Aus landesweiter Perspektive haben die Tiroler Kommunalwahlen zwar einzelne bemerkenswerte Verschiebungen, insbesondere bei den BürgermeisterInnen, gebracht, der Gesamteindruck ist aber der großer Kontinuität.

Literaturverzeichnis

Holtkamp, Lars (2006). Parteien und Bürgermeister in der repräsentativen Demokratie. Kommunale Konkordanz- und Konkurrenzdemokratie im Vergleich, in: Politische Vierteljahresschrift, 47 (4), 641–661.

Karlhofer, Ferdinand (2009). Kommunalwahlen in Tirol. Eckdaten und Besonderheiten, in: Karlhofer, Ferdinand/Pallaver, Günther (Hg.). Politik in Tirol. Jahrbuch 2010, Innsbruck: Studienverlag, 21–39.

Nohlen, Dieter (2007). Wahlrecht und Parteiensystem. 5. Auflage, Opladen: Verlag Barbara Budrich.

Schiestl, Gisella (2009). Frauen in der Kommunalpolitik. Tirol als Vorreiter und Nachzügler, in: Karlhofer, Ferdinand/Pallaver, Günther (Hg.). Politik in Tirol. Jahrbuch 2010, Innsbruck: Studienverlag, 42–59.

Steininger, Barbara (2006). Gemeinden, in: Dachs, Herbert u.a. (Hg.). Politik in Österreich. Das Handbuch, Wien: Manz, 990–1007.

Abstracts

Le elezioni comunali 2010 nel Tirolo

Nel 2010 si sono svolte le elezioni dei comuni tirolesi per decretare il consiglio comunale e i sindaci femminili. Questo articolo vuole far notare, dal punto di vista politologico, i dati sorprendenti che questa elezione ha portato con sé, sulle proprietà delle elezioni comunali tirolesi, come l’elezione diretta dei sindaci di sesso femminile, della possibilità di creare un’unione tra liste, la presenza di liste uniche e la presenza, sempre scarsa, di donne.

Les lîtes comunales dl 2010 tl Tirol

Tl 2010 él gnü lité danü i consëis y i ombolć di comuns dl Tirol, ater che dl comun da Desproch. Te chësc articul vëgnel presentè i dać plü interessanć de chësta lîta da n punt d’odüda dla sciënza politica, jon ite plü avisa sön les particolaritês tirolejes sciöche la lîta direta di ombolć, la poscibilité de n coliamënt danter listes, la gran presënza de listes unitares y la rapresentanza bassa de ëres.

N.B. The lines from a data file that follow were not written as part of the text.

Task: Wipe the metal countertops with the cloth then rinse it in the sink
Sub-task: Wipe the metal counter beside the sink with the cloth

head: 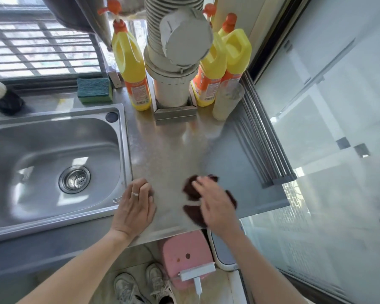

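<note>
Big shiny metal countertop [176, 145] in the middle, running from the near edge back to the wall. Steel sink [53, 163] set in at its left side, dry-looking, drain in the bottom. Fat ribbed pipe [173, 62] standing at the back. Three yellow bottles [132, 62] around the pipe, one on the left, two on the right. Cloudy plastic cup [227, 99] just beside the right bottles. Green sponge [94, 89] behind the sink.

Left hand [136, 207] lying flat on the counter near the sink's corner, fingers fairly straight, holding nothing. Right hand [215, 205] spread over the cloth, fingers out, pressing down, not curled round it. A bit blurry there.

Dark brown cloth [192, 191] on the counter near the front edge, under the right hand, sticking out at the left side and past the fingertips.

Probably soft, light and floppy, likely to bunch up under a push. Probably best pressed flat with the palm for wiping, then scrunched in the middle for lifting to the sink.

Crumpled, so no clear point. Longest way seems to run front to back, about in line with the hand.
</note>
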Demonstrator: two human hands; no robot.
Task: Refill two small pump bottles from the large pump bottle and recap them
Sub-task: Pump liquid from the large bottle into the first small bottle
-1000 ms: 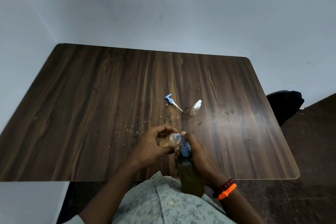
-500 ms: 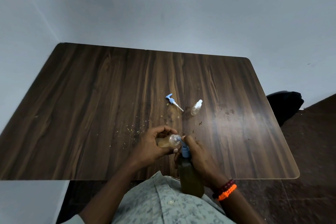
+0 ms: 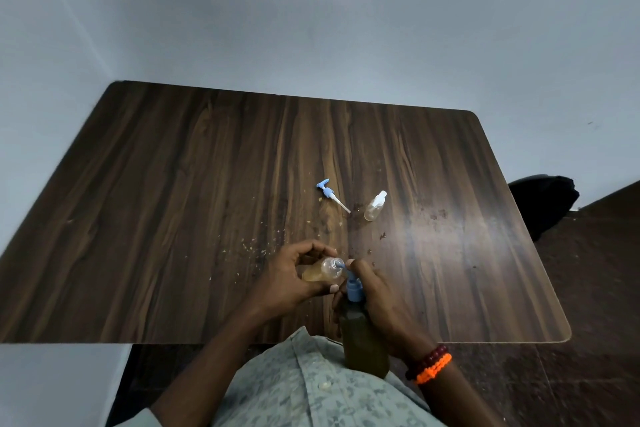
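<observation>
— Head view: what did the fingers have?

— The left hand's (image 3: 287, 279) fingers (image 3: 310, 248) were curled closed around a small uncapped bottle (image 3: 322, 272), tipped on its side, mouth toward three o'clock. The right hand (image 3: 375, 298) was wrapped round the large pump bottle (image 3: 362, 340), one fingertip on top of its blue pump head (image 3: 353, 288), whose spout met the small bottle's mouth.

— And where was that on the bench (image 3: 173, 218)?

— At six o'clock, near the edge. The large bottle's base hung past the edge, over a patterned shirt (image 3: 304, 388).

— Further out?

— Toward twelve o'clock lay a loose blue pump cap (image 3: 329, 192) with its white tube. Near it, at its three o'clock, lay a second small bottle (image 3: 375, 206), capped, on its side. Crumbs (image 3: 249, 246) were scattered at ten o'clock from the hands.
</observation>
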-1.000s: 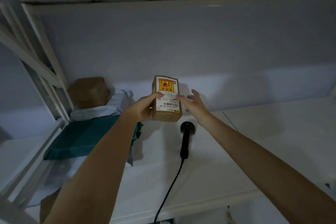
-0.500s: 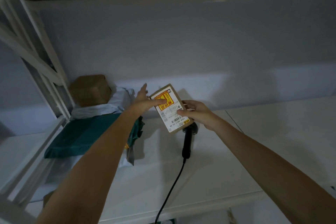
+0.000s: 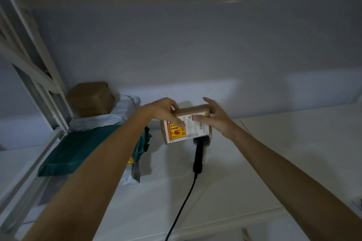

The 2010 local elections in Tyrol

In 2010, elections have been held for municipal councils in Tyrol—with the exception of Innsbruck, the capital of Tyrol—and for their mayors. From a political science point of view, this article reports some key parameters of the election results, emphasizing peculiarities of local elections in Tyrol such as the direct election of mayors, apparentements (i.e. linked lists for joint vote-counting), the frequent occurrence of single lists and the still very small number of female mayors.